Herr Grün never once belies this motto of his in the whole of his book.

What did all his activity amount to? In order to prove the true socialist proposition of the unity of production and consumption, Herr Grün has recourse to the most commonplace economic statements concerning supply and demand; moreover, he adapts these to his purpose simply by omitting the necessary connecting links, thereby transforming them into pure fantasies. The essence of all this is, therefore, an ill-informed and fantastic transfiguration of existing conditions.

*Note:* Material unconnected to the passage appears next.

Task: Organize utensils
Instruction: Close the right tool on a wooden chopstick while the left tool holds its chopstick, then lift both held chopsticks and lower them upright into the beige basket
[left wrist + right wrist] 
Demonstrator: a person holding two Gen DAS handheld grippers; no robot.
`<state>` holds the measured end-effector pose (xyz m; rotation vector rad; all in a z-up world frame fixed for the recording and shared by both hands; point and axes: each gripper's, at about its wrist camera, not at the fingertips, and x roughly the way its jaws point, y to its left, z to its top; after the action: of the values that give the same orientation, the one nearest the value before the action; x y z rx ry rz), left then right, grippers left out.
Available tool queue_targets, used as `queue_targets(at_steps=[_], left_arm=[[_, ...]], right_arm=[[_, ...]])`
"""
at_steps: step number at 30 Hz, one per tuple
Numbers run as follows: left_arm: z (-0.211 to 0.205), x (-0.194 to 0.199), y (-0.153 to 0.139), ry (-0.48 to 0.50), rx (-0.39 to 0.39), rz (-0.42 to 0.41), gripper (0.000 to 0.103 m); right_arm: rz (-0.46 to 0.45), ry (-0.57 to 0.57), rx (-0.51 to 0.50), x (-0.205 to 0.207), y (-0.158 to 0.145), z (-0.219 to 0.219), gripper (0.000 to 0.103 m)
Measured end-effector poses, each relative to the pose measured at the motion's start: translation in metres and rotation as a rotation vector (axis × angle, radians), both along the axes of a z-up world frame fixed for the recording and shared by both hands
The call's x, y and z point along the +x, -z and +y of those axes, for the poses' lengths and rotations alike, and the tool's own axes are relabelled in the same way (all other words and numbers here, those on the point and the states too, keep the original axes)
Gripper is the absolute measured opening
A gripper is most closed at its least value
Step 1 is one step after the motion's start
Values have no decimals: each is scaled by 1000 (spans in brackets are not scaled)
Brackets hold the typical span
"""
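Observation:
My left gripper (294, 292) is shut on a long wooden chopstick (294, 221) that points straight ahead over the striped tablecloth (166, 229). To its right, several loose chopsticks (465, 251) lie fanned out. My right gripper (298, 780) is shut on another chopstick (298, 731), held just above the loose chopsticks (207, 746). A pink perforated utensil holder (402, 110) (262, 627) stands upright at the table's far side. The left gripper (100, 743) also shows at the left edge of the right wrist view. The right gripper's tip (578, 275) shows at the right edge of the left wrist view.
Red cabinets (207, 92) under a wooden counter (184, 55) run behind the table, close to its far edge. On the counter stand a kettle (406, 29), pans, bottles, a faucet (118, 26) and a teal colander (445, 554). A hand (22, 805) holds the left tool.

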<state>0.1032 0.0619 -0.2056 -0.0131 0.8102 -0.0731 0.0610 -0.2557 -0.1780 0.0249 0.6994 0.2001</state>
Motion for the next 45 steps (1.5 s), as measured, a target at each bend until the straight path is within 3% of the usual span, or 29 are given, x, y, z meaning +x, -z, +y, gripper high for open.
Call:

In his socialistic conclusion, he lisps, characteristically, the phrases he has learned from his German predecessors. Production and consumption are separated because a perverse world has torn them asunder. How did this perverse world set about it? It thrust a concept between the two. By so doing, it tore man asunder. Not content with this, it thereby tears society, i.e., itself, asunder, too. This tragedy took place in 1845.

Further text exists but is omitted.